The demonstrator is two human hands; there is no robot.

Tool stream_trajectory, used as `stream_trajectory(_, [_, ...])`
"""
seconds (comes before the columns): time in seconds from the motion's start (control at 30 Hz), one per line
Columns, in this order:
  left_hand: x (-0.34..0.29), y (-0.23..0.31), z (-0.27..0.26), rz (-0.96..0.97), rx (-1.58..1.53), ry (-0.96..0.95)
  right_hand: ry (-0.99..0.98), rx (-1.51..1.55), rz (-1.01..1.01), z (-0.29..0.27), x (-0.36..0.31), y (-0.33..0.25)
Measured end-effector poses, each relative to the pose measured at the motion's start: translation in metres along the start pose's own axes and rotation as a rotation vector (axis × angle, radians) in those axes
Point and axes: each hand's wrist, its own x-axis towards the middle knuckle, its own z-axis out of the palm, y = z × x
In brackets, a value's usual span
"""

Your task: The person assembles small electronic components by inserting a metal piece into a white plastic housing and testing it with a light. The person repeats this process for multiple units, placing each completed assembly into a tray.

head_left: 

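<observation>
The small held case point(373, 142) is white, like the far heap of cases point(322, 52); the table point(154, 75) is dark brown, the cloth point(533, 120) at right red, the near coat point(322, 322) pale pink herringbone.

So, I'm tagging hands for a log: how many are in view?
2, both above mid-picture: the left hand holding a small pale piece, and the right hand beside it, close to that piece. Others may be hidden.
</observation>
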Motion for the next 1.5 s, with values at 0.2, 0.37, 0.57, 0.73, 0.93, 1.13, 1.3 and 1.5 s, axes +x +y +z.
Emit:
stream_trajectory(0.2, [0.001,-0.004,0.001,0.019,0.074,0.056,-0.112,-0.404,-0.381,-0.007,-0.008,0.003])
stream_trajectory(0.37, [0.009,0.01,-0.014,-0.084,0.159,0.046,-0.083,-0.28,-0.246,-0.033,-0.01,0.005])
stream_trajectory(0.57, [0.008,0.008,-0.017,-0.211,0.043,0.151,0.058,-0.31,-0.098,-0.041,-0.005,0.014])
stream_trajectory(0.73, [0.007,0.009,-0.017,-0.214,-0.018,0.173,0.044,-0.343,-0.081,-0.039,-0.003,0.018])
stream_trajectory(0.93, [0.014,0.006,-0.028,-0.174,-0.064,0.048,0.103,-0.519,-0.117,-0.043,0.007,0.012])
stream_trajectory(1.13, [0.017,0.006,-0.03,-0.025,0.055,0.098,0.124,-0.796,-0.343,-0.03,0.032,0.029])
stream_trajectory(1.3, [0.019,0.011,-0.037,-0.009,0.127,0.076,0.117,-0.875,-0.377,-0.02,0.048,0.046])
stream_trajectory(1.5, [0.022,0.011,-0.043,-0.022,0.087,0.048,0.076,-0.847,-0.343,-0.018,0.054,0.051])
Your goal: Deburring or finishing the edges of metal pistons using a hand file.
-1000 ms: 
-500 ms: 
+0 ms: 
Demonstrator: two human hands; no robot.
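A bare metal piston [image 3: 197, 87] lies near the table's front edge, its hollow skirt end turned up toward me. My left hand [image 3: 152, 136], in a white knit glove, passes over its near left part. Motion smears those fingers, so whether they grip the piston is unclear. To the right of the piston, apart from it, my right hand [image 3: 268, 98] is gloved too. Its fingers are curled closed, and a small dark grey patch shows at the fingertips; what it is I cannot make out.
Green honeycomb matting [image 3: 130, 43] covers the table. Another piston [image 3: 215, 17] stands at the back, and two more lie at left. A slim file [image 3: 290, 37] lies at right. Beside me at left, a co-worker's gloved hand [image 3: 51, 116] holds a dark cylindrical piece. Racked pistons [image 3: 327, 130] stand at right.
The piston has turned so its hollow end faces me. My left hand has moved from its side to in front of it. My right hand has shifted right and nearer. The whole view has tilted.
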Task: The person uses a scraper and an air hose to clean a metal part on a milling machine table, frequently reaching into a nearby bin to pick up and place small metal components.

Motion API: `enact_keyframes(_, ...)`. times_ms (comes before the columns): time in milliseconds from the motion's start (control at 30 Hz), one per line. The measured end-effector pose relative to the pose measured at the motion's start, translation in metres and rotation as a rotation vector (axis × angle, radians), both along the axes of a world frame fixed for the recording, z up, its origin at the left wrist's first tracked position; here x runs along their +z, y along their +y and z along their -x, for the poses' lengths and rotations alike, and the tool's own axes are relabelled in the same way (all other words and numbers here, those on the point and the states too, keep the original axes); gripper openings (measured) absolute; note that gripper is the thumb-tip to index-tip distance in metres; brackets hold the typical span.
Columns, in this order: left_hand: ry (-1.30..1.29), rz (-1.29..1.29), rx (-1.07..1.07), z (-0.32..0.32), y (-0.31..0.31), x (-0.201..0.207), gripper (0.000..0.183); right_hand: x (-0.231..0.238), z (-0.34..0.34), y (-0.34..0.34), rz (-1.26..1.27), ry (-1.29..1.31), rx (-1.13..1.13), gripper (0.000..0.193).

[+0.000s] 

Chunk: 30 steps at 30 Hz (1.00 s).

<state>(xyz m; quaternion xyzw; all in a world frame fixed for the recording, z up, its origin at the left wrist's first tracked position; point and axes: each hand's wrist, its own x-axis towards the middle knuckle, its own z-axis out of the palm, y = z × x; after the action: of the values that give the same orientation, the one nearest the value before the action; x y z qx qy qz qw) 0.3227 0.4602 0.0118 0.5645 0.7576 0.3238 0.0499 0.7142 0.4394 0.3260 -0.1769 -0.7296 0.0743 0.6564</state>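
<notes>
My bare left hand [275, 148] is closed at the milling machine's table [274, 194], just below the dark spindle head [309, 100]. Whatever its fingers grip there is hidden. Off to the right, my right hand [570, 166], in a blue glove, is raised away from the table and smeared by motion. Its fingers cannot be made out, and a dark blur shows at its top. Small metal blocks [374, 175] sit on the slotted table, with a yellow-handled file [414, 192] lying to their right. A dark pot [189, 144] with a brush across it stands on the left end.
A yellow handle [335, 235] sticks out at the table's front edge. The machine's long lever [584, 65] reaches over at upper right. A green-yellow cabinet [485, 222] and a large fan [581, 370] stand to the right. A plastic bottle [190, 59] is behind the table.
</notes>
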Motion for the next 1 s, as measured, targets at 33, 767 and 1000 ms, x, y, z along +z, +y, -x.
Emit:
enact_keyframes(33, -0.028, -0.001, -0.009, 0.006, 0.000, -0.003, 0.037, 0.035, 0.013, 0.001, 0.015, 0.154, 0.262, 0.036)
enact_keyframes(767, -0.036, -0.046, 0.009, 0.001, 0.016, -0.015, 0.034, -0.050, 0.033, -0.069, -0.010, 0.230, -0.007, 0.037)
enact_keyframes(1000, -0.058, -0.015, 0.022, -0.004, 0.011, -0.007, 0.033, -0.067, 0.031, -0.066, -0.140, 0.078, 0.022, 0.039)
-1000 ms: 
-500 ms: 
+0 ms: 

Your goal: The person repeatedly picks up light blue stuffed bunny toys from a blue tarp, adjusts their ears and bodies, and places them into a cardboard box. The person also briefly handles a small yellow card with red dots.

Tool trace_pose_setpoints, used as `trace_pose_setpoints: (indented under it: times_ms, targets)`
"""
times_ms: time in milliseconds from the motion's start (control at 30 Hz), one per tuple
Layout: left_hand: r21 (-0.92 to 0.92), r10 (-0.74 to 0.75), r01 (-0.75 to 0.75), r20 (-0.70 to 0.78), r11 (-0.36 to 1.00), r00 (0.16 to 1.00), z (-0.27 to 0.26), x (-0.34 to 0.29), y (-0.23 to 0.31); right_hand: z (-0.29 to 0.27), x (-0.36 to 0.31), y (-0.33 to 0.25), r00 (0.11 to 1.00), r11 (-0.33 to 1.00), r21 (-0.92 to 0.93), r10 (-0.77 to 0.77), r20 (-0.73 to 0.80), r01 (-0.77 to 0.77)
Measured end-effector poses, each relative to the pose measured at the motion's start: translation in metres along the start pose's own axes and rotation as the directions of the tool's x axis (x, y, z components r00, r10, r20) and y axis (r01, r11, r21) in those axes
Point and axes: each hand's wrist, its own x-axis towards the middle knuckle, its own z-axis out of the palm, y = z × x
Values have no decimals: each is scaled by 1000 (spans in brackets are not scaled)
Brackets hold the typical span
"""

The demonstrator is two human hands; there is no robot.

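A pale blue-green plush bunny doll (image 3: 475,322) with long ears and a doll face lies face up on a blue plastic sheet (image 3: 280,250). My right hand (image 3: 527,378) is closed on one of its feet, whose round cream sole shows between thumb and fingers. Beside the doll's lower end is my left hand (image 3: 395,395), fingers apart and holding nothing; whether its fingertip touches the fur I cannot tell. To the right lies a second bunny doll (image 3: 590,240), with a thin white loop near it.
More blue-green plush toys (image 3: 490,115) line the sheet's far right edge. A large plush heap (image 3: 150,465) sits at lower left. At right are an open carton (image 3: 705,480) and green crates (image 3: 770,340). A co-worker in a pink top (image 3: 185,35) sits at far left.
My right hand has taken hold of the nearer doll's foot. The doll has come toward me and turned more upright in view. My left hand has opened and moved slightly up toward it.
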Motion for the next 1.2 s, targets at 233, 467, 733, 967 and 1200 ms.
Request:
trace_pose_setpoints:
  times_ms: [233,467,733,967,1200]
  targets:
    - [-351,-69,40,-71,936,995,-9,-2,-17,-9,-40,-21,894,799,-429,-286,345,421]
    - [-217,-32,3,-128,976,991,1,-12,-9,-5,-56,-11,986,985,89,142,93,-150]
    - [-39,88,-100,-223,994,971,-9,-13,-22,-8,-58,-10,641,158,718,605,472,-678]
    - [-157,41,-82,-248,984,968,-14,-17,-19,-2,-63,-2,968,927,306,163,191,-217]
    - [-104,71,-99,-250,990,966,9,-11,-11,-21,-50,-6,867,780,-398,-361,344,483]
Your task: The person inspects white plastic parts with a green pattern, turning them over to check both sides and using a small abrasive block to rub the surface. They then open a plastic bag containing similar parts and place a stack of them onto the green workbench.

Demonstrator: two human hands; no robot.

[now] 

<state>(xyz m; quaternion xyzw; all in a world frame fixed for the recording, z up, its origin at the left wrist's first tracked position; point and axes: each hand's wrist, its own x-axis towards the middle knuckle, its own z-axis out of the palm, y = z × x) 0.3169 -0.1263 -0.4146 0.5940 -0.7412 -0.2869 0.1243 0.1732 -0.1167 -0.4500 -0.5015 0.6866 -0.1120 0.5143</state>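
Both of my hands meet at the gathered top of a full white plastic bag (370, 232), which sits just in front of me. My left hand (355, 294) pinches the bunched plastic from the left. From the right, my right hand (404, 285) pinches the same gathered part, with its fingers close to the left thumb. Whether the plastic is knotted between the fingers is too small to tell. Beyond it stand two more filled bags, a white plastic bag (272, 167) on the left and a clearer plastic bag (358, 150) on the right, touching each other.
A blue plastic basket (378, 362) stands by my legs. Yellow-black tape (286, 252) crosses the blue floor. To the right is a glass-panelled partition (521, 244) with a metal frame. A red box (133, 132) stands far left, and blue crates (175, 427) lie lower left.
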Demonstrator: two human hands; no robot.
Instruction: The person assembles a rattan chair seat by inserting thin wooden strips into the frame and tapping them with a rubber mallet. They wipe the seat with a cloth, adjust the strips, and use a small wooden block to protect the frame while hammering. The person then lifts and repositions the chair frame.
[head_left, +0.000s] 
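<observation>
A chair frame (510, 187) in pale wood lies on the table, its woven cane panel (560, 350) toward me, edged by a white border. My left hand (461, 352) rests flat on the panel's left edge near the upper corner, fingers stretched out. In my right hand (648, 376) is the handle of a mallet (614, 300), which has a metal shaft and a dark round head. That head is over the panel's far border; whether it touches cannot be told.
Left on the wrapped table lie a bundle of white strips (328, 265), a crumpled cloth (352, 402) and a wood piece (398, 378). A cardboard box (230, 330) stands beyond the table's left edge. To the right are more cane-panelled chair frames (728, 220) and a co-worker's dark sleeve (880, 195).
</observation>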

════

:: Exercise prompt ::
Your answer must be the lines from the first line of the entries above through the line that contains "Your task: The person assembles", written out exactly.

:: Answer for the task ::
The demonstrator is two human hands; there is no robot.

Tool stream_trajectory, used as `stream_trajectory(_, [_, ...])`
"""
seconds (comes before the columns): time in seconds from the motion's start (control at 30 Hz), one per line
Columns, in this order:
  left_hand: x (-0.34..0.29), y (-0.23..0.31), z (-0.27..0.26), rz (-0.96..0.97), rx (-1.58..1.53), ry (-0.96..0.95)
  right_hand: ry (-0.99..0.98), rx (-1.51..1.55), rz (-1.01..1.01), z (-0.29..0.27), x (-0.36..0.31), y (-0.33..0.25)
Measured end-effector poses, each relative to the pose measured at the motion's start: translation in metres along the start pose's own axes and rotation as a rotation vector (axis × angle, radians) in those axes
Point and axes: each hand's wrist, its own x-axis towards the middle knuckle, its own z-axis out of the palm, y = z × x
In brackets, a value's usual span
"""

Your task: The person assembles small electronic components by inserting a metal piece into a white plastic housing and testing it with a light. The person repeats this process for multiple units, placing each completed assembly into a tray.

What needed an answer now has one.